WHAT THIS TASK INVOLVES> A verbatim reproduction of the following listing is required; omit the pictures.
** INFORMATION PROVIDED follows **
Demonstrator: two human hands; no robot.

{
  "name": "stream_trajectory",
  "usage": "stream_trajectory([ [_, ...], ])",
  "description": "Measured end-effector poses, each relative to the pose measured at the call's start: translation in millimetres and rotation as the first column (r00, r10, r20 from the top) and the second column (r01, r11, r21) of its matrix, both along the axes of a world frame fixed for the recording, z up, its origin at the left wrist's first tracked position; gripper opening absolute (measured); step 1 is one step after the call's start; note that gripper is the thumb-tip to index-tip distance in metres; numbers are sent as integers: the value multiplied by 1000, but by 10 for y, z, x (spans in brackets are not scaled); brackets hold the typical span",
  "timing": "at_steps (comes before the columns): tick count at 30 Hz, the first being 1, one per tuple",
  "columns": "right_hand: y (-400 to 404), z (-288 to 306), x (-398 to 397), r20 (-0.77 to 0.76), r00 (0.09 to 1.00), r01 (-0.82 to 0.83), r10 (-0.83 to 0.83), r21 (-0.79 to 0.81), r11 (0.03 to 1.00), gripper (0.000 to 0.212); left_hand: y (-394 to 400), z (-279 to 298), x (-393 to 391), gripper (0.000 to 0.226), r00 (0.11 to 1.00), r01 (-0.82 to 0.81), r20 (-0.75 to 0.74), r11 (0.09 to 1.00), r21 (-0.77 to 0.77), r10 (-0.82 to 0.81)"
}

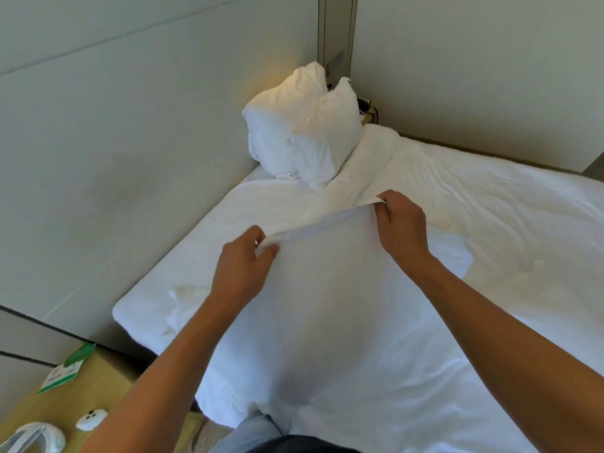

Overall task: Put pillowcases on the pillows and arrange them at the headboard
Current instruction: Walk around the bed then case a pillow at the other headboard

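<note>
A white pillowcase (327,289) hangs stretched in front of me over the bed. My left hand (243,266) pinches its upper left corner and my right hand (403,223) grips its upper right corner, so the top edge runs taut between them. Two white pillows lean against the grey headboard (130,142) in the far corner: one (277,125) on the left and one (328,135) beside it on the right. Whether these pillows have cases on them I cannot tell.
The bed (490,223) has a wrinkled white sheet, with a rolled white duvet (369,165) behind the pillows. At lower left a wooden nightstand (98,380) carries a green card (68,367), a small white device (91,418) and a white object (32,436). A wall (474,60) runs along the far side.
</note>
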State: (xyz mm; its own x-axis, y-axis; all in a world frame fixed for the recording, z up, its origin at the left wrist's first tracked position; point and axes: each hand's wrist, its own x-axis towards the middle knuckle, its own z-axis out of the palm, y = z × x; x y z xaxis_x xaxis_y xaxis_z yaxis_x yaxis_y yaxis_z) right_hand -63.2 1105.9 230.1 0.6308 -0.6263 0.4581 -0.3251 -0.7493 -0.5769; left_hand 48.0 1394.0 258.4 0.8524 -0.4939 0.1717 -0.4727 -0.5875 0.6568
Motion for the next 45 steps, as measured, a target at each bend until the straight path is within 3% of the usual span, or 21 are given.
stream_trajectory([
  [3, 198, 256, 126, 27, 998, -64, 64, -9, 998, 21, 186, 302, 206, 24, 991, -94, 95, 995, -19, 96],
  [7, 636, 315, 206, -63, 970, -236, 235, -7, 972, 16, 402, 277, 357, 25, 973, -182, 174, 971, 156, 154],
  [12, 1215, -146, 239, -241, 872, -417, 425, 89, 905, 16, 348, -361, 33, 53, 995, 98, -41, 961, 260, -90],
  [15, 1303, -379, 192, -275, 868, -368, 414, 202, 907, 19, 281, -739, -135, 16, 992, 122, -73, 940, 320, -104],
  [21, 962, -650, -138, -326, 872, -316, 365, 196, 928, 15, 93, -878, -203, 18, 998, 53, -50, 964, 259, -41],
  [26, 500, -1065, -546, -552, 825, -58, 122, 133, 989, 17, 72, -889, -145, 18, 998, 56, -42, 970, 235, -47],
  [30, 134, -1245, -825, -604, 797, 81, -4, 101, 992, 23, 111, -908, -91, 19, 998, 54, -40, 967, 249, -46],
  [32, 36, -1266, -874, -565, 823, 134, -62, 87, 987, 23, 101, -921, -83, 19, 998, 62, -43, 965, 255, -53],
  [35, -66, -1156, -829, -298, 939, 235, -173, 187, 954, 14, 50, -934, -67, 23, 997, 78, -45, 960, 270, -69],
  [39, -226, -807, -629, -65, 976, 216, -206, 254, 943, 13, -36, -910, 8, 22, 998, 65, -24, 965, 256, -60],
  [43, -222, -747, -520, -127, 976, 204, -177, 258, 944, 12, -87, -824, 145, 26, 999, 20, 23, 978, 206, -26],
  [45, -161, -794, -483, -176, 971, 195, -165, 172, 965, 6, -99, -783, 214, 27, 999, 10, 30, 975, 223, -18],
])
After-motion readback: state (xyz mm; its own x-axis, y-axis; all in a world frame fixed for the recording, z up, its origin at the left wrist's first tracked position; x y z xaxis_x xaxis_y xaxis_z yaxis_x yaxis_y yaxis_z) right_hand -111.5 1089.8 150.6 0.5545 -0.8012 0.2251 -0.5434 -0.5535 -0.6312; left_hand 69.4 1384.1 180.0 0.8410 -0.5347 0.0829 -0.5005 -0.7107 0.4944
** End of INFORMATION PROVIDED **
SOLUTION TO THIS TASK>
Demonstrator: two human hands; no robot.

{
  "name": "stream_trajectory",
  "usage": "stream_trajectory([ [_, ...], ])",
  "description": "Measured end-effector poses, each relative to the pose measured at the call's start: translation in millimetres and rotation as the first column (r00, r10, r20 from the top) and the second column (r01, r11, r21) of its matrix, both along the axes of a world frame fixed for the recording, z up, its origin at the left wrist's first tracked position; gripper opening absolute (measured); step 1 is one step after the call's start; note that gripper is the thumb-tip to index-tip distance in metres; numbers are sent as integers: the value multiplied by 1000, but by 10 for y, z, x (spans in brackets are not scaled); brackets hold the typical span",
  "timing": "at_steps (comes before the columns): tick count at 30 Hz, the first being 1, one per tuple",
  "columns": "right_hand: y (-400 to 404), z (-288 to 306), x (-398 to 397), r20 (-0.77 to 0.76), r00 (0.09 to 1.00), r01 (-0.82 to 0.83), r10 (-0.83 to 0.83), r21 (-0.79 to 0.81), r11 (0.03 to 1.00), gripper (0.000 to 0.212); left_hand: y (-394 to 400), z (-279 to 298), x (-393 to 391), gripper (0.000 to 0.226), r00 (0.11 to 1.00), r01 (-0.82 to 0.81), r20 (-0.75 to 0.74), r11 (0.09 to 1.00), r21 (-0.77 to 0.77), r10 (-0.82 to 0.81)"
}


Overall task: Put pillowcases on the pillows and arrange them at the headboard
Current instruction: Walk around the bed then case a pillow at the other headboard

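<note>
A white pillowcase (327,289) hangs stretched in front of me over the bed. My left hand (243,266) pinches its upper left corner and my right hand (403,223) grips its upper right corner, so the top edge runs taut between them. Two white pillows lean against the grey headboard (130,142) in the far corner: one (277,125) on the left and one (328,135) beside it on the right. Whether these pillows have cases on them I cannot tell.
The bed (490,223) has a wrinkled white sheet, with a rolled white duvet (369,165) behind the pillows. At lower left a wooden nightstand (98,380) carries a green card (68,367), a small white device (91,418) and a white object (32,436). A wall (474,60) runs along the far side.
</note>
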State: (xyz mm; its own x-axis, y-axis; all in a world frame fixed for the recording, z up, its origin at the left wrist's first tracked position; point and axes: each hand's wrist, its own x-axis towards the middle knuckle, its own z-axis out of the palm, y = z × x; x y z xaxis_x xaxis_y xaxis_z yaxis_x yaxis_y yaxis_z) right_hand -63.2 1105.9 230.1 0.6308 -0.6263 0.4581 -0.3251 -0.7493 -0.5769; left_hand 48.0 1394.0 258.4 0.8524 -0.4939 0.1717 -0.4727 -0.5875 0.6568
Motion for the next 45 steps, as measured, a target at each bend until the straight path is within 3% of the usual span, or 21 are given.
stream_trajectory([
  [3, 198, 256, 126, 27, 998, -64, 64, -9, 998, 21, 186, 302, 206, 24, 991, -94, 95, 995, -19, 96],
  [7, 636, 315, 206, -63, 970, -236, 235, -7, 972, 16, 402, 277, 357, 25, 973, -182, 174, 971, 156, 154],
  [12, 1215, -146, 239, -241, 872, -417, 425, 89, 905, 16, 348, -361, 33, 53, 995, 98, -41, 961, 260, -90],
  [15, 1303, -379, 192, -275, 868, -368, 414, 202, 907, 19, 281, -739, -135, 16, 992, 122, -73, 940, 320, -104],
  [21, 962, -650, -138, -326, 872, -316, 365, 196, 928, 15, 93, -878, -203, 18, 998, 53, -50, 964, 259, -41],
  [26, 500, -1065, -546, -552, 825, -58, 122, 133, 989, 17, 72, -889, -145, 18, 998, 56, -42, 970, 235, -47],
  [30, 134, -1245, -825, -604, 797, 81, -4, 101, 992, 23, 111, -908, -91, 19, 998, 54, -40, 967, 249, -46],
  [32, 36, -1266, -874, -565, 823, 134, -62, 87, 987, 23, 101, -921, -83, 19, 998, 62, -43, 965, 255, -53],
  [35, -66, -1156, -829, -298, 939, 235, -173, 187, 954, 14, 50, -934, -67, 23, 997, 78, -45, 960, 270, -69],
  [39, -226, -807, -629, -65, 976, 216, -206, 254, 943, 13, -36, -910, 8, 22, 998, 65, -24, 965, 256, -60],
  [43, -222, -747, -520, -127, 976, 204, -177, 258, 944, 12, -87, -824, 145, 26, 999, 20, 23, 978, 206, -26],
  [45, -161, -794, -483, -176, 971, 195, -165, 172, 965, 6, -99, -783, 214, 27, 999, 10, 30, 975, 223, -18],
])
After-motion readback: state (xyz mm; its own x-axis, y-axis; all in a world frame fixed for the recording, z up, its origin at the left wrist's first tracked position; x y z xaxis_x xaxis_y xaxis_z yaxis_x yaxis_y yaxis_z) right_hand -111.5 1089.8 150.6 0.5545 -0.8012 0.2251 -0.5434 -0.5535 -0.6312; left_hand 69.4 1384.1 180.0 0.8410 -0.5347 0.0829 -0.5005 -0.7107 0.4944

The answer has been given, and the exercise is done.